■ Activity: Could you output each line of the data that follows exactly?
====== Supplied information ======
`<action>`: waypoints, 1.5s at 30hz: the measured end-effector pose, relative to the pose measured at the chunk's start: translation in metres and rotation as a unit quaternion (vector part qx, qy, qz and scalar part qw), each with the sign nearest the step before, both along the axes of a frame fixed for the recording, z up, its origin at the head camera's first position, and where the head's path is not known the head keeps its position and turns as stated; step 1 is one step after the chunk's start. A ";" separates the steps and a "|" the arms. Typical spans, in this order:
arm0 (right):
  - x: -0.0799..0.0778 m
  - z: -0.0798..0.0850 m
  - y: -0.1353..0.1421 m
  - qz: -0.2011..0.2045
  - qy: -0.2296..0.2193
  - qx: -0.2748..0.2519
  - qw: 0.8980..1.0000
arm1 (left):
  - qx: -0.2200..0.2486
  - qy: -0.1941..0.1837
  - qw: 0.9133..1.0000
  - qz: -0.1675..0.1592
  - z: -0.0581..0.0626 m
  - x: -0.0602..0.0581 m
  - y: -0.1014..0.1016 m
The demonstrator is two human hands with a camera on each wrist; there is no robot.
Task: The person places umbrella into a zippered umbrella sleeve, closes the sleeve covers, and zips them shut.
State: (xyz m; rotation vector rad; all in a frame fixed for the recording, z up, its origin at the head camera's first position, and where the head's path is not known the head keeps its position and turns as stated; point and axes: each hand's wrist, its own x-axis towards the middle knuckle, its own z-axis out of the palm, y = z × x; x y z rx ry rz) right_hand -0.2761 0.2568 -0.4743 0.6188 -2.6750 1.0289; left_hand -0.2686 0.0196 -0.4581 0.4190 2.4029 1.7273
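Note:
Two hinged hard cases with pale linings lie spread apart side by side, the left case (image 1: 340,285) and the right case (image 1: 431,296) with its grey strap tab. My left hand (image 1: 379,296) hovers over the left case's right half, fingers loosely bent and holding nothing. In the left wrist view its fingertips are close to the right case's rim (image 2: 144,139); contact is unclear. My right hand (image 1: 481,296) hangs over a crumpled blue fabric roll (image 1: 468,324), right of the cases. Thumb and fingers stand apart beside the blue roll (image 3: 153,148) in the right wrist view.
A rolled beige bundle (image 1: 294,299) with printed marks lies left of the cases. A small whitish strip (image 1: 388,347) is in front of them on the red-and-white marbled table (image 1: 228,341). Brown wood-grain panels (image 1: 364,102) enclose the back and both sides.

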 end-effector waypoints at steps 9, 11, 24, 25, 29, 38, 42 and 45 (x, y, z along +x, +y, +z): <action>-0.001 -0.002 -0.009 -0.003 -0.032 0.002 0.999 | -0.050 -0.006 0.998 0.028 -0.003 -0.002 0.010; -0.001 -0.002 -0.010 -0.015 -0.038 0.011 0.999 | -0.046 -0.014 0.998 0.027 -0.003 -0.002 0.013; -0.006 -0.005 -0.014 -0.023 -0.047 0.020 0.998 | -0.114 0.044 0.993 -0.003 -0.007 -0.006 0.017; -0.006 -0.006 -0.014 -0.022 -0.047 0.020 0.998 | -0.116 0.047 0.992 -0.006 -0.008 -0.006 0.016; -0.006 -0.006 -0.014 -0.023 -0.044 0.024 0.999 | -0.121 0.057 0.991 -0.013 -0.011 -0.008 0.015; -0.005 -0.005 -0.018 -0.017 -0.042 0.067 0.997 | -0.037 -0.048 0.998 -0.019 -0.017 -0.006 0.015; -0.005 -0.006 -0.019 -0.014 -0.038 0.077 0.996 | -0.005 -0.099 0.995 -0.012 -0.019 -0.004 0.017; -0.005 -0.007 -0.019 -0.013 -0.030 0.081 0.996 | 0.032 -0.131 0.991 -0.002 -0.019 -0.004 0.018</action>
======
■ Task response:
`<action>`: waypoints, 1.5s at 30hz: the measured end-effector pose, relative to the pose measured at the chunk's start: translation in metres and rotation as a unit quaternion (vector part qx, qy, qz and scalar part qw), each with the sign nearest the step before, both along the axes of a frame fixed for the recording, z up, its origin at the head camera's first position, and where the head's path is not known the head keeps its position and turns as stated; step 1 is one step after the chunk's start. A ";" separates the steps and a "|" the arms. Typical spans, in this order:
arm0 (right):
  - x: -0.0799..0.0778 m
  - z: -0.0798..0.0850 m
  - y: -0.1353..0.1421 m
  - qz: -0.2011..0.2045
  - qy: -0.2296..0.2193
  - qx: -0.2748..0.2519
  - qw: 0.8980..1.0000
arm1 (left):
  - qx: -0.2200..0.2486
  - qy: -0.1941..0.1837
  - qw: 0.9133..1.0000
  - qz: -0.1675..0.1592
  - z: -0.0581..0.0626 m
  - x: -0.0602..0.0581 m
  - y: -0.1014..0.1016 m
The demonstrator is two human hands with a camera on each wrist; there is no robot.
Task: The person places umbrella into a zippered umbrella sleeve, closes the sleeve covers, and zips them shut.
State: (xyz m; rotation vector rad; all in a frame fixed for the recording, z up, its origin at the head camera's first position, and where the head's path is not known the head keeps its position and turns as stated; point and axes: each hand's wrist, its own x-axis towards the middle knuckle, its own z-axis out of the palm, y = z × x; x y z rx ry rz) right_hand -0.2761 0.2568 -0.4743 0.6188 -2.6750 1.0289; left_hand -0.2686 0.0196 -0.4581 0.4190 2.4029 1.7273
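Note:
Two hinged hard cases with pale linings lie spread apart side by side, the left case (image 1: 340,285) and the right case (image 1: 431,296) with its grey strap tab. My left hand (image 1: 379,296) hovers over the left case's right half, fingers loosely bent and holding nothing. In the left wrist view its fingertips are close to the right case's rim (image 2: 144,139); contact is unclear. My right hand (image 1: 481,296) hangs over a crumpled blue fabric roll (image 1: 468,324), right of the cases. Thumb and fingers stand apart beside the blue roll (image 3: 153,148) in the right wrist view.
A rolled beige bundle (image 1: 294,299) with printed marks lies left of the cases. A small whitish strip (image 1: 388,347) is in front of them on the red-and-white marbled table (image 1: 228,341). Brown wood-grain panels (image 1: 364,102) enclose the back and both sides.
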
 end-effector waypoints at steps 9, 11, 24, 25, 29, 38, 42 and 45 (x, y, z along +x, +y, +z): <action>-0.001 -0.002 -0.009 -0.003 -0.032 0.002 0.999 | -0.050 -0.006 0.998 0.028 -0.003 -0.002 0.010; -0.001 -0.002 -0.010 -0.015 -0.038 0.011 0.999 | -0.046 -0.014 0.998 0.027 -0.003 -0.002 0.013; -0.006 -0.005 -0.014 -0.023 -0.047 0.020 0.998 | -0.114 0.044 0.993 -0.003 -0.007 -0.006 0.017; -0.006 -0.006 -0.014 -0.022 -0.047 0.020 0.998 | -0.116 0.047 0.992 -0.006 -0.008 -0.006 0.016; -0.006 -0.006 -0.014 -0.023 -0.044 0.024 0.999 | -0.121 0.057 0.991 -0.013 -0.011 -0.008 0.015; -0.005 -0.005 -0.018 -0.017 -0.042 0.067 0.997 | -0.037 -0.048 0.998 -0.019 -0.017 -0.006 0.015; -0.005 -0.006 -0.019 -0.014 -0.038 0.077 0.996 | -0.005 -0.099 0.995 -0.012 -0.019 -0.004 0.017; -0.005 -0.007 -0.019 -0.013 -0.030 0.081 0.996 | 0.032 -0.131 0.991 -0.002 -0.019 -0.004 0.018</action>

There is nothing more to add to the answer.